PROBLEM:
From the line that includes "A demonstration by" down to the final line of the data below, copy every line exactly and leave the rest out.

══════════

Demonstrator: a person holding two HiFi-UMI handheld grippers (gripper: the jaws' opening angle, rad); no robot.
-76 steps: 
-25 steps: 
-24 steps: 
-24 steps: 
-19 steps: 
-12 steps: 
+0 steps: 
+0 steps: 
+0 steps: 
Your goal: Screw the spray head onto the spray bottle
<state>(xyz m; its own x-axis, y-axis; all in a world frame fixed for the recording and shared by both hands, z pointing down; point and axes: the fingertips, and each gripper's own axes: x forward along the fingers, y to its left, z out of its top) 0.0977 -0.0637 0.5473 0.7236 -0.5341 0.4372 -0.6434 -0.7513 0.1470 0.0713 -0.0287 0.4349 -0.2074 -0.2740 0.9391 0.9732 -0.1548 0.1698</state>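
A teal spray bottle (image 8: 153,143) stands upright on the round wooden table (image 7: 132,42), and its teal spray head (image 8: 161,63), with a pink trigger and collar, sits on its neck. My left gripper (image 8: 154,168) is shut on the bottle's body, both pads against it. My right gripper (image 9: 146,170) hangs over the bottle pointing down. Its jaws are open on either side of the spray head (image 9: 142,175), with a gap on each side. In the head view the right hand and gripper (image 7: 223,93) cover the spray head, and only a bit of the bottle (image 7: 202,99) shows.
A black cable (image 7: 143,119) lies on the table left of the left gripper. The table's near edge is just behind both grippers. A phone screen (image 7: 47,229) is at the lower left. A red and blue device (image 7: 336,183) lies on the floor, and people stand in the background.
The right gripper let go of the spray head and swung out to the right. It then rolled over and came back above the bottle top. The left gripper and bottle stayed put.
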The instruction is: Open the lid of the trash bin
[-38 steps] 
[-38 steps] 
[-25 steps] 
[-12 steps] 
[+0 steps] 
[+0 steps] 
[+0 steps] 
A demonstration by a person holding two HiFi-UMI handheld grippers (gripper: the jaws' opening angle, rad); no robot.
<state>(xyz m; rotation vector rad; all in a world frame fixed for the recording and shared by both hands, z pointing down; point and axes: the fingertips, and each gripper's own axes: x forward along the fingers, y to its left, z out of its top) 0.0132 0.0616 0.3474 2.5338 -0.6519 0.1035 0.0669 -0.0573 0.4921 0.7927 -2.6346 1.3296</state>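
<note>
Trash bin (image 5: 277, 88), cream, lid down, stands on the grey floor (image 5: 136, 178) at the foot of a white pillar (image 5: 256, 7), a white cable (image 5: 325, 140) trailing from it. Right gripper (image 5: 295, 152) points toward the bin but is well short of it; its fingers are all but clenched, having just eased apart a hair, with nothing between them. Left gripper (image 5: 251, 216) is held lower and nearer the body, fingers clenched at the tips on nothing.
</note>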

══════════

THE ANSWER:
A demonstration by a person holding two HiFi-UMI handheld grippers (gripper: the jaws' opening angle, rad); no robot.
<state>(xyz m; rotation vector rad; all in a world frame fixed for the recording and shared by both hands, z pointing down; point and axes: the fingertips, and each gripper's own axes: x forward along the fingers, y to its left, z out of its top) 0.0132 0.0616 0.3474 2.5338 -0.6519 0.1035 0.0669 -0.0573 0.4921 0.7927 -2.6346 1.3296</state>
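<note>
Trash bin (image 5: 277, 88), cream, lid down, stands on the grey floor (image 5: 136, 178) at the foot of a white pillar (image 5: 256, 7), a white cable (image 5: 325, 140) trailing from it. Right gripper (image 5: 295, 152) points toward the bin but is well short of it; its fingers are all but clenched, having just eased apart a hair, with nothing between them. Left gripper (image 5: 251, 216) is held lower and nearer the body, fingers clenched at the tips on nothing.
</note>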

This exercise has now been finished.